= TASK BRIEF =
Every line in the data below that has the word "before" should be returned.

= DATA PROVIDED =
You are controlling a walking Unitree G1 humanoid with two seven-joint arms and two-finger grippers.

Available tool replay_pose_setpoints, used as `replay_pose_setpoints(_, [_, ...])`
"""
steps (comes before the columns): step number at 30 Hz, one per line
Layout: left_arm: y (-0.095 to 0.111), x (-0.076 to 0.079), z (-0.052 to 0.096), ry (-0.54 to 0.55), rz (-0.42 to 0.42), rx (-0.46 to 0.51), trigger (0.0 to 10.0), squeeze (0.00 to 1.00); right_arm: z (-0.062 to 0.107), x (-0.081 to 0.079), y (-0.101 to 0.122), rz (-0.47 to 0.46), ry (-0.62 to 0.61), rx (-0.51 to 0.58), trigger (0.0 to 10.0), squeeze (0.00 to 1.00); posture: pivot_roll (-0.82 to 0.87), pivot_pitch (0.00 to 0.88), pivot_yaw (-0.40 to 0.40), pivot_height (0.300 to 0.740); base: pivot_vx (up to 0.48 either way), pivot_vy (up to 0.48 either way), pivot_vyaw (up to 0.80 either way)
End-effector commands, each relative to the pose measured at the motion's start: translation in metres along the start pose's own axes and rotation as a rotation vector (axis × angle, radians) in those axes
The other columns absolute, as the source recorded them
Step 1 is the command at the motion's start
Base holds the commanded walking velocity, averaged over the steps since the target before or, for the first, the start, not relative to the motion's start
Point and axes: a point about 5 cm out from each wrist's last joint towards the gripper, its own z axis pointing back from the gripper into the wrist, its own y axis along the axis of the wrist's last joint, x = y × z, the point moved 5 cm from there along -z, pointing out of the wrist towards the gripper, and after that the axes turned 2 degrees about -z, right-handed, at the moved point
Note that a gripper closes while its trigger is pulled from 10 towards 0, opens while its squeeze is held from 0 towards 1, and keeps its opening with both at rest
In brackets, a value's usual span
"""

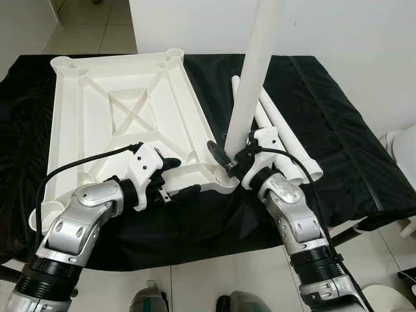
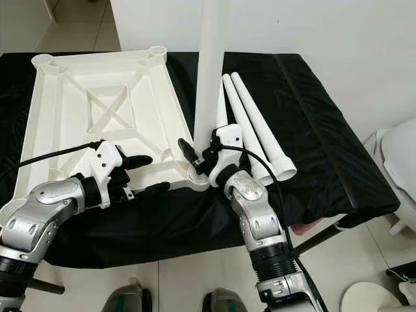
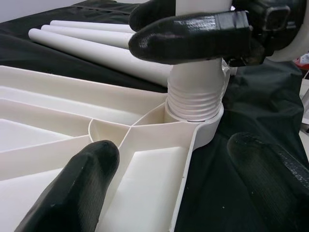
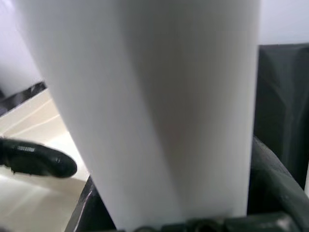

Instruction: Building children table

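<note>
While the white tabletop [image 1: 123, 123] lies upside down on the black-draped worktop [image 1: 338, 130], ribs up, one white leg [image 1: 250, 84] stands upright in its corner socket at about 5 o'clock of the slab. The leg's threaded end sits in the socket ring, part of the thread showing above it. The right hand [image 1: 229, 159] is clenched around the leg just above the socket. The left hand [image 1: 177, 179] rests at the tabletop's near edge, at 9 o'clock from the socket, fingers [image 3: 79, 188] spread and released, one over the ribs and one off the rim over the cloth. Spare legs [image 2: 257, 130] lie side by side on the cloth at 3 o'clock of the tabletop, just behind the right hand.
</note>
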Motion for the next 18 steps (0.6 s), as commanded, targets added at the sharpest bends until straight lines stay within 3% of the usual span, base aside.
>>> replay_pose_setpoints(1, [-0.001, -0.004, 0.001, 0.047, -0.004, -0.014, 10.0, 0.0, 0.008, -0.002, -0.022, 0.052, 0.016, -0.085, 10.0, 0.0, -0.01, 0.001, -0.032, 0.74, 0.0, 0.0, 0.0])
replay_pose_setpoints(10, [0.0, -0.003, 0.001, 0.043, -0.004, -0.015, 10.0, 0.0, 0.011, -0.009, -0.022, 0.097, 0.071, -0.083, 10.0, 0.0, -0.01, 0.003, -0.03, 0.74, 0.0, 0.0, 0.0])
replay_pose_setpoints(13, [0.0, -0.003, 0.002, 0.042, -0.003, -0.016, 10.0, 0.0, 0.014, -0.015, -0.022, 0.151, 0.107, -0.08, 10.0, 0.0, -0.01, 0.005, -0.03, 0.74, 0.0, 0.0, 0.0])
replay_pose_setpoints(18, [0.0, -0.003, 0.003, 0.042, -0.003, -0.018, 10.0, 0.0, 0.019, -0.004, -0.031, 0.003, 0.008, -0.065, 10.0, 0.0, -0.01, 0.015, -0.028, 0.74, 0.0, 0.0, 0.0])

= THE ANSWER =
steps (comes before the columns): step number at 30 Hz, one per line
Base holds the commanded walking velocity, averaged over the steps since the target before or, for the first, the start, not relative to the motion's start

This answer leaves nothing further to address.